Previous Post Previous Post   Next Post Next Post
  1. #1

    Problem with band saw - any suggestions

    I have a 1980s band saw that has developed the following problem. Background - it has a green wood blade on it that is a bit thicker then standard blades and has large teeth. The problem seemed to have developed after i tried to cut a too large and rocking piece of a log - while doing this the blade got jammed in the wood a couple of times. Now when I cut, the saw cuts angling out and the blade bows out some (so that when the cut is done it pops back straight). Any ideas on how to correct this? Thanks, David

  2. #2
    Sounds like you kinked your blade. I've never had much luck straightening one. Try a new blade.

  3. #3
    Join Date
    Jan 2012
    Location
    Roseville,Ca
    Posts
    455
    Agree with Daryl, replace the blade.

  4. #4
    Join Date
    May 2009
    Location
    Boston
    Posts
    1,740
    You may want to reset the blade on the wheels and make sure the guides are set up.

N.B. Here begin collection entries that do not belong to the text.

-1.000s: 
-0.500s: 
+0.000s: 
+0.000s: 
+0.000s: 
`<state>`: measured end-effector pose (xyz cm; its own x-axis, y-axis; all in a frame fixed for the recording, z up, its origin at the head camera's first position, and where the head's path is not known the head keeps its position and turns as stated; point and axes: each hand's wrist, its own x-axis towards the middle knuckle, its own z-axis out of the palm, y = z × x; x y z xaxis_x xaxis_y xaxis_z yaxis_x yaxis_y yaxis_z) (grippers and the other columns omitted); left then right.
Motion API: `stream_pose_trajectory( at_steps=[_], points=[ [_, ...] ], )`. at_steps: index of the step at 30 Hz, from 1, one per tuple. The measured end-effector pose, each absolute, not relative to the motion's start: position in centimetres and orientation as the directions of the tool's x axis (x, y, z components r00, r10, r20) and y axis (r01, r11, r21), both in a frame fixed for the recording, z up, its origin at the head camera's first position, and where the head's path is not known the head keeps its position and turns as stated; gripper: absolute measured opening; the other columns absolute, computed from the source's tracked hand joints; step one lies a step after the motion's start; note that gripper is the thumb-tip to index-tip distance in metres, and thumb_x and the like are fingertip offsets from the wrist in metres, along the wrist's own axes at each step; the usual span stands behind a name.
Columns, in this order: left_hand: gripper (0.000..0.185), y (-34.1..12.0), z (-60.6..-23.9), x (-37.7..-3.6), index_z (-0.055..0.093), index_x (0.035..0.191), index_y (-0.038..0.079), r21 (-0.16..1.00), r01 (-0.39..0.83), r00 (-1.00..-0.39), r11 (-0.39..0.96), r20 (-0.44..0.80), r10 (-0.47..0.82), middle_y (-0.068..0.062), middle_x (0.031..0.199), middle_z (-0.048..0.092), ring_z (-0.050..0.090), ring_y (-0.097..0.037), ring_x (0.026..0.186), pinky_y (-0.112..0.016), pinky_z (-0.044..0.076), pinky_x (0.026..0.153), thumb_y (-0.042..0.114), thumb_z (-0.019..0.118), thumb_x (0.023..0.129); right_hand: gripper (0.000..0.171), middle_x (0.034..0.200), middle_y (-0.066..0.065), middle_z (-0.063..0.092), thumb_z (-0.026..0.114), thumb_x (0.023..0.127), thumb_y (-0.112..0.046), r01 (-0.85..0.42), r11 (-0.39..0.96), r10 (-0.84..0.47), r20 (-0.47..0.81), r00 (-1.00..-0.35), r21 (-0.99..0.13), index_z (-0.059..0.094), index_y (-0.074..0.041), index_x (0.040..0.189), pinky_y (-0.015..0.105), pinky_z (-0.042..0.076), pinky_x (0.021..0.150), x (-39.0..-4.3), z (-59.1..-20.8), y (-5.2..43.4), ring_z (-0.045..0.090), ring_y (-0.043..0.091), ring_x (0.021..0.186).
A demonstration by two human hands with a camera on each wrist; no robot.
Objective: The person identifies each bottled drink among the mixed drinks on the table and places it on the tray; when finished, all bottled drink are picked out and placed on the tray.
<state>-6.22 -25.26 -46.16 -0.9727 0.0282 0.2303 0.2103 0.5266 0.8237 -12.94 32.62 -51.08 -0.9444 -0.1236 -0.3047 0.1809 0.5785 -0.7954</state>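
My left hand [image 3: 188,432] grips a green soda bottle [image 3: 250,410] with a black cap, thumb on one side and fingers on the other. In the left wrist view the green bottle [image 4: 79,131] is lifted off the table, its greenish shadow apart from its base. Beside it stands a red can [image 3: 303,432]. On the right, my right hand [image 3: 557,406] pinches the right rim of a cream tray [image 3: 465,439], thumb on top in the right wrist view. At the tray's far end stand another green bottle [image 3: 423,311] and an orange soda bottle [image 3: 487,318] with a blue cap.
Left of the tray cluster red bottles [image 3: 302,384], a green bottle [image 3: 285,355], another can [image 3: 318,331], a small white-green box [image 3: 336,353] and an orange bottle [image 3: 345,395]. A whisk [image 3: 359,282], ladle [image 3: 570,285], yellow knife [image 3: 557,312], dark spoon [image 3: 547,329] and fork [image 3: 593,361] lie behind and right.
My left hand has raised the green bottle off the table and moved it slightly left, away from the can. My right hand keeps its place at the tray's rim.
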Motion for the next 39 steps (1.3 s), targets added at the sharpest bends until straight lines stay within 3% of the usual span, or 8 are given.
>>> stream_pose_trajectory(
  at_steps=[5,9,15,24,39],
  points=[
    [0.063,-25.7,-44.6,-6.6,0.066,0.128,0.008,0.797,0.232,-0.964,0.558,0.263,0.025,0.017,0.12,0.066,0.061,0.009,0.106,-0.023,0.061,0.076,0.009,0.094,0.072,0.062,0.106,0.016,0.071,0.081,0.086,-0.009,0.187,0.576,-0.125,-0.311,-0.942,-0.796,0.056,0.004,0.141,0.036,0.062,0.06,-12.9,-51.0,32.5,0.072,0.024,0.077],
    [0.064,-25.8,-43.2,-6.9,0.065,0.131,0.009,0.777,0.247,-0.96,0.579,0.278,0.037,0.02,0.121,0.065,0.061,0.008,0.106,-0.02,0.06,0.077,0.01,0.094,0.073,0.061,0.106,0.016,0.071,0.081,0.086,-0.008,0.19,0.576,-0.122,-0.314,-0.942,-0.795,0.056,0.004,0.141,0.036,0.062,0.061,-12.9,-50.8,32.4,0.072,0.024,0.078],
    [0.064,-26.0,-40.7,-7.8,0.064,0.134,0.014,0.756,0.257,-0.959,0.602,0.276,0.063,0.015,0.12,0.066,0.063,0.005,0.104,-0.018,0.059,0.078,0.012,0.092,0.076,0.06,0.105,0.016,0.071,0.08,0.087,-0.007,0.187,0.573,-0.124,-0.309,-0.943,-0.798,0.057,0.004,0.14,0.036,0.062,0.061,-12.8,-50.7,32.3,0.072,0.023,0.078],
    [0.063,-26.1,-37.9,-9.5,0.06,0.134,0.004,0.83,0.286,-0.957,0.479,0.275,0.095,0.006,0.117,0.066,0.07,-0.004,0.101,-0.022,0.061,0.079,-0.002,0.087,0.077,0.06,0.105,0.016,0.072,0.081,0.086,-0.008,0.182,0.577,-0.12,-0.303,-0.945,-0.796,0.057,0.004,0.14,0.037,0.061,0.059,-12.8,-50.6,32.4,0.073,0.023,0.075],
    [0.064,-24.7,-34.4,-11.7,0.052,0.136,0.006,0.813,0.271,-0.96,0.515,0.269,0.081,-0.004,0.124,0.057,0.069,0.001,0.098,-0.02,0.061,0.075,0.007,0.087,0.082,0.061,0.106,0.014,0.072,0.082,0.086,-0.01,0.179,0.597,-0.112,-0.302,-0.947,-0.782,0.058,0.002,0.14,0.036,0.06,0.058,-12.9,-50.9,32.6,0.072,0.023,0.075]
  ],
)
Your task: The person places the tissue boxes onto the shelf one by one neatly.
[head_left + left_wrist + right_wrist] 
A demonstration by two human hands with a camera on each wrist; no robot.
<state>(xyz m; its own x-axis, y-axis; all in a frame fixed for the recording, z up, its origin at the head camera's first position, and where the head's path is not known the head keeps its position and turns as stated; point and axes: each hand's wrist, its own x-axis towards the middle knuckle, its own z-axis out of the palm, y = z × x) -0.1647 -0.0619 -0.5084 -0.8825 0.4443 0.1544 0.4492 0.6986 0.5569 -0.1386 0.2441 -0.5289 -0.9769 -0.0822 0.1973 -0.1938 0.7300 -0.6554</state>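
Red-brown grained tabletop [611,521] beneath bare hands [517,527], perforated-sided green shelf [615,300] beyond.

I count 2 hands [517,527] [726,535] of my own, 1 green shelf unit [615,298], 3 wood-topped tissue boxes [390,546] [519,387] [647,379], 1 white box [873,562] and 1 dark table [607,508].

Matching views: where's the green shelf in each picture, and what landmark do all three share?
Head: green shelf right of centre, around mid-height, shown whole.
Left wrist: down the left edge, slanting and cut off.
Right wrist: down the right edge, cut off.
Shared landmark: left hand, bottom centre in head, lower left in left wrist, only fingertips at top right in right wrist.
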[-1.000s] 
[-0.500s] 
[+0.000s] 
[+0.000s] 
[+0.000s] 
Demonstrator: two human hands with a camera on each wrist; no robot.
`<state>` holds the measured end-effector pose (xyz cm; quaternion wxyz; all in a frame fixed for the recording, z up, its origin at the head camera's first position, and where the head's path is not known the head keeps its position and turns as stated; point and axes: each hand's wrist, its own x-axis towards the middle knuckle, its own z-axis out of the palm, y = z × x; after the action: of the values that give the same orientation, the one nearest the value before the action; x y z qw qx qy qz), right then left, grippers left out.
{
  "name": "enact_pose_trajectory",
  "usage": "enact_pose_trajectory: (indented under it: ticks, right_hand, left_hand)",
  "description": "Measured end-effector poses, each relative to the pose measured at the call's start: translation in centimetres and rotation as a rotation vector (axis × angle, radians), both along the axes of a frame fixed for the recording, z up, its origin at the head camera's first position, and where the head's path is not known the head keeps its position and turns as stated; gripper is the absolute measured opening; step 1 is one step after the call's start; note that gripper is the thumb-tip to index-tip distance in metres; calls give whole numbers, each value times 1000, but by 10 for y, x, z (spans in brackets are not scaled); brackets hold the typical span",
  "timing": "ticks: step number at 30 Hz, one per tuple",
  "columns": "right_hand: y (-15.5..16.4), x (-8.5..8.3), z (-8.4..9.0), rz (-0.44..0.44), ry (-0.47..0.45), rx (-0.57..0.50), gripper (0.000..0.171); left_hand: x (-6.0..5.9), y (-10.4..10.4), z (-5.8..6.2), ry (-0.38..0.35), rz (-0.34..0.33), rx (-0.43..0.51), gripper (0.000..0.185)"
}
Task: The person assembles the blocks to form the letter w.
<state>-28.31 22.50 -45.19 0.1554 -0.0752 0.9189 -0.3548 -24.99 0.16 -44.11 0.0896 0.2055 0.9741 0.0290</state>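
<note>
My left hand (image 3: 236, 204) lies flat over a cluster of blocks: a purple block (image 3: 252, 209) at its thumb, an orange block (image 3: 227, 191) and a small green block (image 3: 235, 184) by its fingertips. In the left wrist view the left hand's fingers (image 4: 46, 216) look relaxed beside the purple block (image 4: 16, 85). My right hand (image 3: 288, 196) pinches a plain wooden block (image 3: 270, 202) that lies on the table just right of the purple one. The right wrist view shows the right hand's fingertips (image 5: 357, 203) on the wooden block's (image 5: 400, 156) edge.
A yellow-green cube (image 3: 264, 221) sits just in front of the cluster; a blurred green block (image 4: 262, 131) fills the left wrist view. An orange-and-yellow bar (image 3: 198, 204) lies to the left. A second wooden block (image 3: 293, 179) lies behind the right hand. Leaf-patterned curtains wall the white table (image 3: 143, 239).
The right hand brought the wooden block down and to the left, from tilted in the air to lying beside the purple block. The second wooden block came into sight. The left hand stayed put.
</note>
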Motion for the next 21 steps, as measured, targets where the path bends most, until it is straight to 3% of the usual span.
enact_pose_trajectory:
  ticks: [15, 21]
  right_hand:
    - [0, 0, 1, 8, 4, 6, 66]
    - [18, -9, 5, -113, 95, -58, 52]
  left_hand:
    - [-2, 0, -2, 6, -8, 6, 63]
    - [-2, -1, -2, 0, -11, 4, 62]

    This happens to me quite a bit. I have a crappy Reliant 14 inch saw and if the blank wobbles it will jam. Sometimes cause it the blade to jump off the tires. When it jams I shut the saw off and use the eraser on my pencil to push the blade against the guide and slide the blank off the blade via the saw cut.

    All you can really do is make sure the blank is flat and take small cuts with a sharp blade.
    Don

  5. #5
    It can be any or all of the following:

    Not enough blade tension.

    Dull blade.

    Damaged blade.

    Cheap blade that won't cut straight no matter what...

    Bandsaw needs adjusting.

    Best set up video for setting up your bandsaw is on You Tube by Carter bandsaw products. Really worth watching.

    robo hippy

  6. #6
    Join Date
    Feb 2008
    Location
    E TN, near Knoxville
    Posts
    12,298
    Quote Originally Posted by David Metzman View Post
    I have a 1980s band saw that has developed the following problem. Background - it has a green wood blade on it that is a bit thicker then standard blades and has large teeth. The problem seemed to have developed after i tried to cut a too large and rocking piece of a log - while doing this the blade got jammed in the wood a couple of times. Now when I cut, the saw cuts angling out and the blade bows out some (so that when the cut is done it pops back straight). Any ideas on how to correct this? Thanks, David
    You forgot to give the size and brand of bandsaw and specifics about the blade.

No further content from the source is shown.